# What the task requires
Of the entries below, return exactly those lines that fall between the one containing "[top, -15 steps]" and the one containing "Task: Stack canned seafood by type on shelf", the two end lines included.

# Available records
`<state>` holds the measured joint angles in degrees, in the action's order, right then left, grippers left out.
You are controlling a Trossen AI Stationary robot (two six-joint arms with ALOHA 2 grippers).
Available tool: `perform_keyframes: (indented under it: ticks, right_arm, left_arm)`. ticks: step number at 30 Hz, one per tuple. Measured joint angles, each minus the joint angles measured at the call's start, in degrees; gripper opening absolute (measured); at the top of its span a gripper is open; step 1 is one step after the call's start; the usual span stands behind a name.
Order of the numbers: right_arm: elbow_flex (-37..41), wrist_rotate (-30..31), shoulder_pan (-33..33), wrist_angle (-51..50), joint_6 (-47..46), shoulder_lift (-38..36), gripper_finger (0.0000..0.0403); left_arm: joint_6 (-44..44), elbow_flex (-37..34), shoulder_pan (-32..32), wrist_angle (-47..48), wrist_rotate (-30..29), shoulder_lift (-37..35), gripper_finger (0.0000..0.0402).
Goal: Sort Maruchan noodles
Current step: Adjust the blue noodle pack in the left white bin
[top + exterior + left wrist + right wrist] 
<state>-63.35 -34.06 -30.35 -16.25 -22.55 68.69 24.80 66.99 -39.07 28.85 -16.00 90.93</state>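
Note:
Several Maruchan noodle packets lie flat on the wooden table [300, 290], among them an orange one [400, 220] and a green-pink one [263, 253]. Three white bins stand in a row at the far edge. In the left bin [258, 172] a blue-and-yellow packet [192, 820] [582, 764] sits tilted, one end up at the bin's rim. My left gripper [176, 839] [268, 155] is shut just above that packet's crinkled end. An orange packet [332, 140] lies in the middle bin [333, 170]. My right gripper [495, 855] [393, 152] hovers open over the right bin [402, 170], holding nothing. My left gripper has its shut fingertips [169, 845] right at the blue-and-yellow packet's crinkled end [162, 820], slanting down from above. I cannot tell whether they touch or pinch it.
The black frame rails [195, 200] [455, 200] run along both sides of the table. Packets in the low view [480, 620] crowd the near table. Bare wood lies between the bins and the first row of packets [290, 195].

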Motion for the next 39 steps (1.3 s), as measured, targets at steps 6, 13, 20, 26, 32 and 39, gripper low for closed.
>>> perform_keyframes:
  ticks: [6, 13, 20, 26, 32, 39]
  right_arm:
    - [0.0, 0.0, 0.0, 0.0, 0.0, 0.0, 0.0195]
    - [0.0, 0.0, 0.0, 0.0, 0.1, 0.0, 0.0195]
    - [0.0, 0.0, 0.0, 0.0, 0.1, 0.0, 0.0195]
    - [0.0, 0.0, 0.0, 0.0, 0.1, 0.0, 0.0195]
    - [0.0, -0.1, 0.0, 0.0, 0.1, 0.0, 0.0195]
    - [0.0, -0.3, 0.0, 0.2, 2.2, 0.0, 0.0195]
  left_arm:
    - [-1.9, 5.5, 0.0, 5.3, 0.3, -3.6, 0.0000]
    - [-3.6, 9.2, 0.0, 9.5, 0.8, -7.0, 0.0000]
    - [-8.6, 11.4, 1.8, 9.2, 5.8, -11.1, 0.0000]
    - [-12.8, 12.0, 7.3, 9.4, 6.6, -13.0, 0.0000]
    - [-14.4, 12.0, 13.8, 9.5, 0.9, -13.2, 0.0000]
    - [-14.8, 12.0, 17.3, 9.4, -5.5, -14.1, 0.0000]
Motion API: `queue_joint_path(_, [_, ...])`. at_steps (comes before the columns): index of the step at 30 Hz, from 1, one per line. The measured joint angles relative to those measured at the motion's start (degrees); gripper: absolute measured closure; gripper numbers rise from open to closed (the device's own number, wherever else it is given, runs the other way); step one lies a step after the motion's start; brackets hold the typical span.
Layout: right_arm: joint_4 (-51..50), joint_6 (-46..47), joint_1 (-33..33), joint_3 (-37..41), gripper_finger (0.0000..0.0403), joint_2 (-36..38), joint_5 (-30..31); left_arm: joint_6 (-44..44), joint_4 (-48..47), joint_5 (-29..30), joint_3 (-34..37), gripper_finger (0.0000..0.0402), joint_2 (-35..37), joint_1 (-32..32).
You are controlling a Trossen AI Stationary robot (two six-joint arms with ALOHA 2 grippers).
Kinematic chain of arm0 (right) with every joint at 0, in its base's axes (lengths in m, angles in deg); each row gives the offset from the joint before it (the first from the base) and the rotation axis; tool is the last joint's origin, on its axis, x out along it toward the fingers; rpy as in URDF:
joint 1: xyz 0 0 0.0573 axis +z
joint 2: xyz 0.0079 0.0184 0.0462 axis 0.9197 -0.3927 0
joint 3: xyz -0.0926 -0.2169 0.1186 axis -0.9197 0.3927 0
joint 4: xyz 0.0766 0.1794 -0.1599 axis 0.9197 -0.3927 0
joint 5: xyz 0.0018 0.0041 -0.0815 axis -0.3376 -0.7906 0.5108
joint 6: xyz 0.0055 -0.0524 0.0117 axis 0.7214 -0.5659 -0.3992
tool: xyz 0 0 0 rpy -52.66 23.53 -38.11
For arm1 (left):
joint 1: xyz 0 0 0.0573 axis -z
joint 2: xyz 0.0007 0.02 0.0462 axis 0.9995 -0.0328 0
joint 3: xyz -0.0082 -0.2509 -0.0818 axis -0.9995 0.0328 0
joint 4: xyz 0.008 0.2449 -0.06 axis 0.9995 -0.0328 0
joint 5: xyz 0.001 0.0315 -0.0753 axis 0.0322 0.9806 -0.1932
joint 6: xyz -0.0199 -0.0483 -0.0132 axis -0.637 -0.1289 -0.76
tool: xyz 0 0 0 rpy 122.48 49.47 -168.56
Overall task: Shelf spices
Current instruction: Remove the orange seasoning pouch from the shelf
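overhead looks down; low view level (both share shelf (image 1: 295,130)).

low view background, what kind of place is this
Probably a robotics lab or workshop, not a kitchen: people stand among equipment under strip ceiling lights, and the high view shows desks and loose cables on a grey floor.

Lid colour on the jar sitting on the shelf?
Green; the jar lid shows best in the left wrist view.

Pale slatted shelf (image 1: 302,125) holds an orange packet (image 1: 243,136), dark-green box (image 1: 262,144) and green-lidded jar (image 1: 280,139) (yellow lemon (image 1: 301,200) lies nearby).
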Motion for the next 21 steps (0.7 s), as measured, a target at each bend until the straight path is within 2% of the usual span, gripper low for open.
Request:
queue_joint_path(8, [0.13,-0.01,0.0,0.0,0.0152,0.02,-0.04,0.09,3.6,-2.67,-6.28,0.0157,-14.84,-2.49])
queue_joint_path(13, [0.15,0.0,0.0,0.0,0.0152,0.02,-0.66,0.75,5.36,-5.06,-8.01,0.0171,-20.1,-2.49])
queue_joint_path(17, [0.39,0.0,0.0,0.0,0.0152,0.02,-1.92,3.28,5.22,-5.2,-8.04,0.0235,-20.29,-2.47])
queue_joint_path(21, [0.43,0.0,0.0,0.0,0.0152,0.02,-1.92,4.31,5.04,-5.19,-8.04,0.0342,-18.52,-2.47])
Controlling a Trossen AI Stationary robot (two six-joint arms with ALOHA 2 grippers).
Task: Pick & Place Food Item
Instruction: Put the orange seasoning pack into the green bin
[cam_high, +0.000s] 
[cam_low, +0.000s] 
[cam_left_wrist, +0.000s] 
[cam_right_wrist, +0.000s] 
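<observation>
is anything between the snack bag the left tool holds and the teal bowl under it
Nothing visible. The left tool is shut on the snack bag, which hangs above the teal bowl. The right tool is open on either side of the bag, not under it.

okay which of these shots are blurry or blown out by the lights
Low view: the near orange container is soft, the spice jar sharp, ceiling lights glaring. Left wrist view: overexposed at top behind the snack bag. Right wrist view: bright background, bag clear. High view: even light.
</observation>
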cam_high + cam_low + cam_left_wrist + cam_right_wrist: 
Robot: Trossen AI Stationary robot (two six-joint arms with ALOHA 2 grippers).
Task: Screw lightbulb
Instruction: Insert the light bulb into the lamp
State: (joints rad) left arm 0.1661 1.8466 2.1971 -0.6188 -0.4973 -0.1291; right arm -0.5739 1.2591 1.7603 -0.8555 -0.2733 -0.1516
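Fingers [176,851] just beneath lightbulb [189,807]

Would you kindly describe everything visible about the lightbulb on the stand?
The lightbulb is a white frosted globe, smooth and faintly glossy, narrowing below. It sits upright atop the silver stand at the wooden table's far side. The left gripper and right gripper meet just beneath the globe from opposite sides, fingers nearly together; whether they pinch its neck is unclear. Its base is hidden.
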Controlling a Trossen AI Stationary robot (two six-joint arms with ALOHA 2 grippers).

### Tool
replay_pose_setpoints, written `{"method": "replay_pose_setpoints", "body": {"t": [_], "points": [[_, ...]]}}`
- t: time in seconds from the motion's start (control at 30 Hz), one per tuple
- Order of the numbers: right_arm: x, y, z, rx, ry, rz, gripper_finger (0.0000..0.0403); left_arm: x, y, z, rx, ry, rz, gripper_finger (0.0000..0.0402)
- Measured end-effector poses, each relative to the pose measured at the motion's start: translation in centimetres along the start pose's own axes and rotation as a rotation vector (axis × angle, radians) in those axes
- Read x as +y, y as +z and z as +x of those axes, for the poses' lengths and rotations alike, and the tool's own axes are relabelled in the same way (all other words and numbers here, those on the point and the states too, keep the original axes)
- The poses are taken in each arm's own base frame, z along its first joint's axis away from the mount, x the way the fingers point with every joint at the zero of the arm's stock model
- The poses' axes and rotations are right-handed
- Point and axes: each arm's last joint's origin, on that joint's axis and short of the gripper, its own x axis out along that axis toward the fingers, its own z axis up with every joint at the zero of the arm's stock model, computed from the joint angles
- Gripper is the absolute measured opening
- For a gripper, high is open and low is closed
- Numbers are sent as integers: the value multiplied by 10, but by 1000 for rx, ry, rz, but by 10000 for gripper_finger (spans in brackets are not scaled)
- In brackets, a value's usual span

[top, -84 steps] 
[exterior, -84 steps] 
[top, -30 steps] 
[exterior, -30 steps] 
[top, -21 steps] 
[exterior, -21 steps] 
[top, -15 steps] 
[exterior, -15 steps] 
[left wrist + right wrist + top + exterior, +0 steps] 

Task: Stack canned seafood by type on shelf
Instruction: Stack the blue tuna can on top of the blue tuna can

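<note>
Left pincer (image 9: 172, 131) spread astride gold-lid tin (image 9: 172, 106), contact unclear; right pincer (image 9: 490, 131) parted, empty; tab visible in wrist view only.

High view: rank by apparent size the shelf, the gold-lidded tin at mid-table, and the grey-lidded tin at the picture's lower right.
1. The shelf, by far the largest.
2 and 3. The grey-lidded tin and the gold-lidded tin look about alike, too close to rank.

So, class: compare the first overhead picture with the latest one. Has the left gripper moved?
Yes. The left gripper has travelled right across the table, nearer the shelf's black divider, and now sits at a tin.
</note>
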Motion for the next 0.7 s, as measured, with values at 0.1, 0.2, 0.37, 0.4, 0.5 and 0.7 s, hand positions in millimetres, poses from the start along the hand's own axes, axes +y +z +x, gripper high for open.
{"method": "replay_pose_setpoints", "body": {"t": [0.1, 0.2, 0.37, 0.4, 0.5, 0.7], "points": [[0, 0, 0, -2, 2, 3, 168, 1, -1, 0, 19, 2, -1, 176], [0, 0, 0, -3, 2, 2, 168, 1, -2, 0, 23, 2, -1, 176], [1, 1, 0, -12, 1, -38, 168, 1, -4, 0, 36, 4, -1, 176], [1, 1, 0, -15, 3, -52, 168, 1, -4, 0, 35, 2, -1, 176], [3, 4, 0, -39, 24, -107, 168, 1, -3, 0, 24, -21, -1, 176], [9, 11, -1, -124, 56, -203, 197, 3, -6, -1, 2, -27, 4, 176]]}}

# Response area
[top, -15 steps] 
[exterior, -15 steps] 
[left wrist + right wrist + top + exterior, +0 steps] 

Task: Stack canned seafood by type on shelf

The exercise was answered in full.